- Supplied data -
+ + + +

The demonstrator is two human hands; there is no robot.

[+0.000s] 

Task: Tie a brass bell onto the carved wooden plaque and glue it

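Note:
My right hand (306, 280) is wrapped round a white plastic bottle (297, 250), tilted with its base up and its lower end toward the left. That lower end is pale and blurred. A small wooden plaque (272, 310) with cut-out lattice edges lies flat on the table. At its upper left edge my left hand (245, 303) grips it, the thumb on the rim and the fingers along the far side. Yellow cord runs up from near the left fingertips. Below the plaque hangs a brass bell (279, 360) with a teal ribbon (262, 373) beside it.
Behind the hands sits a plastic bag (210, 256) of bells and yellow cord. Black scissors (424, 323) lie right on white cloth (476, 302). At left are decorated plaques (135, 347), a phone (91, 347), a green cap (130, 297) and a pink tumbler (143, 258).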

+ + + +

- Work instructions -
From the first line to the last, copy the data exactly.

- Solved problem -
The demonstrator is two human hands; there is no robot.

[+0.000s] 

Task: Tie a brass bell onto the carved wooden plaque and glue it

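Note:
My right hand (306, 280) is wrapped round a white plastic bottle (297, 250), tilted with its base up and its lower end toward the left. That lower end is pale and blurred. A small wooden plaque (272, 310) with cut-out lattice edges lies flat on the table. At its upper left edge my left hand (245, 303) grips it, the thumb on the rim and the fingers along the far side. Yellow cord runs up from near the left fingertips. Below the plaque hangs a brass bell (279, 360) with a teal ribbon (262, 373) beside it.
Behind the hands sits a plastic bag (210, 256) of bells and yellow cord. Black scissors (424, 323) lie right on white cloth (476, 302). At left are decorated plaques (135, 347), a phone (91, 347), a green cap (130, 297) and a pink tumbler (143, 258).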

No more output will be given for this exercise.